> Work instruction
Transcribe the data exactly, omitting whatever pictures it holds.
-------- Data block
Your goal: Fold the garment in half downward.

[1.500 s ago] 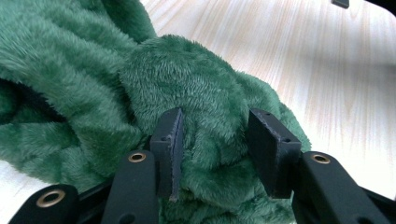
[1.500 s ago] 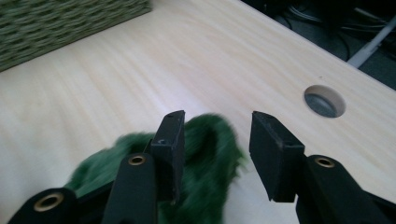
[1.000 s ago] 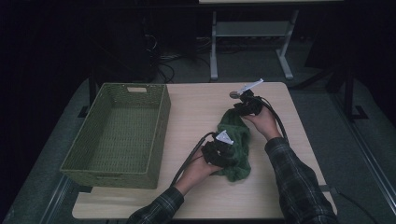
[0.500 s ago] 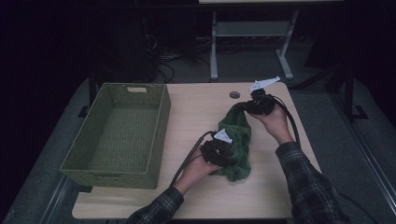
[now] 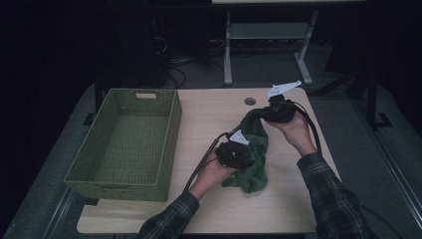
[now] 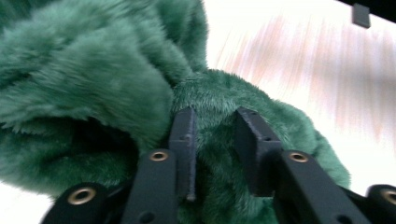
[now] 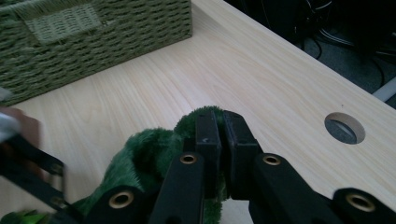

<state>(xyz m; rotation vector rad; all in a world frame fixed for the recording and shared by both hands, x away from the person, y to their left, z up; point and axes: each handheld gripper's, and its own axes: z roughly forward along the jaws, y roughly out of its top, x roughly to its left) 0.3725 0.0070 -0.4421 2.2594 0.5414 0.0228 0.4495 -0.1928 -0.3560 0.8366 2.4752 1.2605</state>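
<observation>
Green plush cloth (image 5: 254, 154) sits right of centre on the bench (image 5: 209, 114), bunched, running from mid-bench toward the far right corner. Right gripper (image 7: 219, 135) has its fingers (image 7: 208, 140) pinched near fully together on the cloth's far end, lifted off the surface. Left gripper (image 6: 215, 140) is at the near part of the cloth; its fingers (image 6: 184, 135) have just been closing, part open, with a fold of pile between them (pads pressing into the fur). Woven green basket (image 5: 129, 139) stands along the left edge, well apart from the cloth.
</observation>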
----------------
> Response below
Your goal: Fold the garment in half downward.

[1.500 s ago] 
[1.500 s ago] 
[1.000 s ago] 
[0.500 s ago] 
[now] 
[now] 
[now] 

<state>(xyz m; rotation vector rad; all in a world frame fixed for the recording and shared by both hands, x away from the person, y to their left, z up; point and axes: each handheld gripper's, and its own axes: z roughly forward along the jaws, y roughly out of its top, x roughly to its left) 0.3725 0.0070 -0.4421 2.2594 0.5414 0.0228 0.4495 -0.1928 -0.3560 0.8366 2.4752 1.2605</state>
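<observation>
Green plush cloth (image 5: 254, 154) sits right of centre on the bench (image 5: 209, 114), bunched, running from mid-bench toward the far right corner. Right gripper (image 7: 219, 135) has its fingers (image 7: 208, 140) pinched near fully together on the cloth's far end, lifted off the surface. Left gripper (image 6: 215, 140) is at the near part of the cloth; its fingers (image 6: 184, 135) have just been closing, part open, with a fold of pile between them (pads pressing into the fur). Woven green basket (image 5: 129, 139) stands along the left edge, well apart from the cloth.
</observation>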

The exercise requires no additional content.